• Aim of the exercise
Once you find the line with "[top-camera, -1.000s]" in the data below, transcribe exactly each line from there to the line with "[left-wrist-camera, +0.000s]", inclusive, and nothing else. Drop the pictures.

• Data provided
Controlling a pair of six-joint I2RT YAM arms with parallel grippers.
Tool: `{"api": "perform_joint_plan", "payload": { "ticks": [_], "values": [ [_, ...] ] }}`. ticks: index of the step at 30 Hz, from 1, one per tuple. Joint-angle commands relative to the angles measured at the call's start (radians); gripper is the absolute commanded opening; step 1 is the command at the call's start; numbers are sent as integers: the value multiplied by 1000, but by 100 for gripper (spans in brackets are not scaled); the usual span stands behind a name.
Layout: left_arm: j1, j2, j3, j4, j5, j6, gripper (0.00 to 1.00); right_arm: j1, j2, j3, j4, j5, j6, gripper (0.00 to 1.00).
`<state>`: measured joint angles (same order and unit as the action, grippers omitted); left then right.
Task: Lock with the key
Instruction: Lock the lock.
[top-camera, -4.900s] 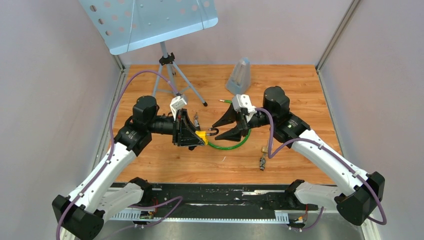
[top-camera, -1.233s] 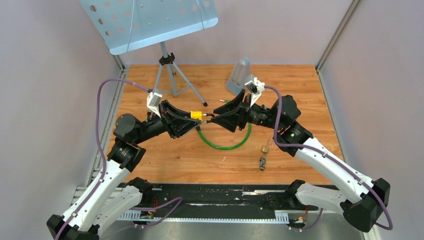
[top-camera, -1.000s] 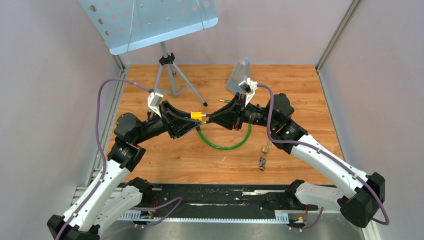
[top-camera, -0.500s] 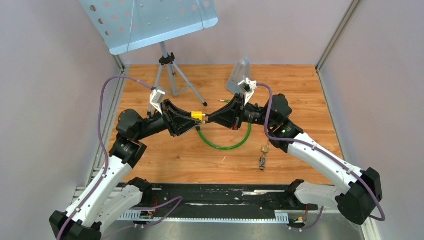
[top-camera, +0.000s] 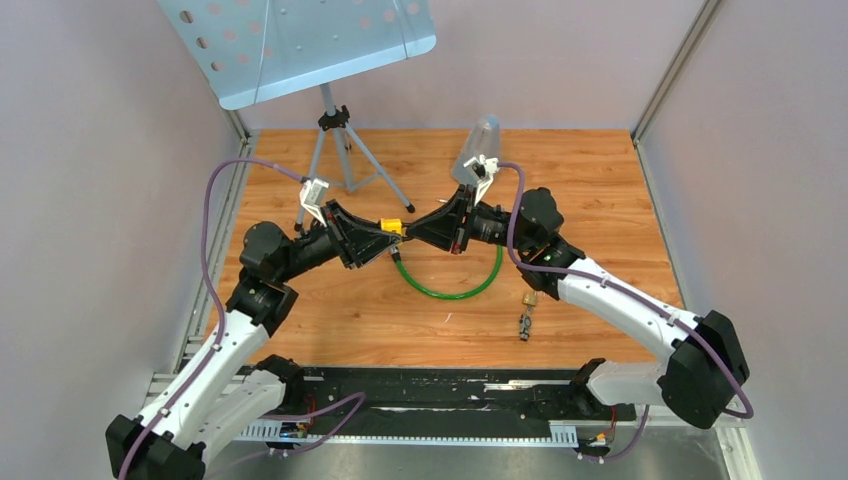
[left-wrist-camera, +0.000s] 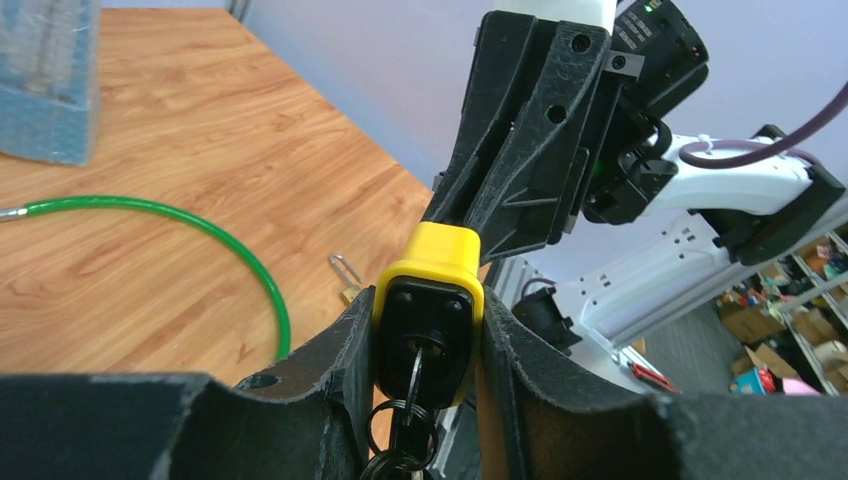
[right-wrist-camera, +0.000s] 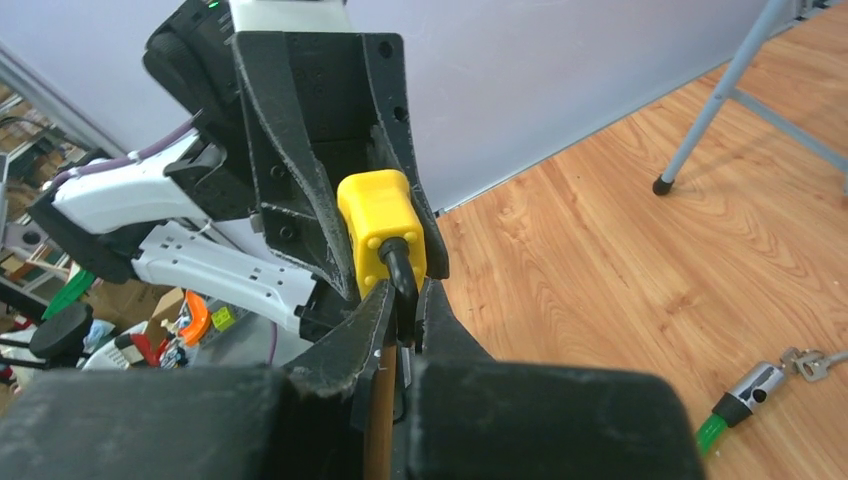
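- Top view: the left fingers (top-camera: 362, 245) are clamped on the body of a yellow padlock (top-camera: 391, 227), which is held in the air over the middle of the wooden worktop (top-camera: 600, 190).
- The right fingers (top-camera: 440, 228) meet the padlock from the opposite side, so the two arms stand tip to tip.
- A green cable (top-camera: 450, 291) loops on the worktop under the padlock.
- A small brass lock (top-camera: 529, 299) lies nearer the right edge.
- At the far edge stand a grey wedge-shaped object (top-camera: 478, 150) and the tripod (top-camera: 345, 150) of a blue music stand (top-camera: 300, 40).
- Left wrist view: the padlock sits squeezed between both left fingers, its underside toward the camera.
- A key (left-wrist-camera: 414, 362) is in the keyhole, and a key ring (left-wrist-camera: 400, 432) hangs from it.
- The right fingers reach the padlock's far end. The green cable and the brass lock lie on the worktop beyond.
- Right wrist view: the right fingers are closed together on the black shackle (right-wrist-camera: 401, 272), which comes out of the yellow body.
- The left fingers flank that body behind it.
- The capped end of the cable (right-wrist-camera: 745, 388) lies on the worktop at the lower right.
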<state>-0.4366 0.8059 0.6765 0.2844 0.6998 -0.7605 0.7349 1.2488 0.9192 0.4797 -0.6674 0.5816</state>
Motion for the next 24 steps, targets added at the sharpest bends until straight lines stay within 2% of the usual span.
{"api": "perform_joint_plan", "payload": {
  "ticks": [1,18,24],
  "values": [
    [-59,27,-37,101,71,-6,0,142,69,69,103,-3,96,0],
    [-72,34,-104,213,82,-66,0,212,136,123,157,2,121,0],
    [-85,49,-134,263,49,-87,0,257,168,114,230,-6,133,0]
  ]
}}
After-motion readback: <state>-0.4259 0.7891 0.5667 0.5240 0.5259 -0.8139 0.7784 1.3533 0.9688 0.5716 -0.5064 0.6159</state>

• Output of the task
[top-camera, -1.000s] 
[top-camera, -0.500s] 
[top-camera, +0.000s] 
[left-wrist-camera, +0.000s] 

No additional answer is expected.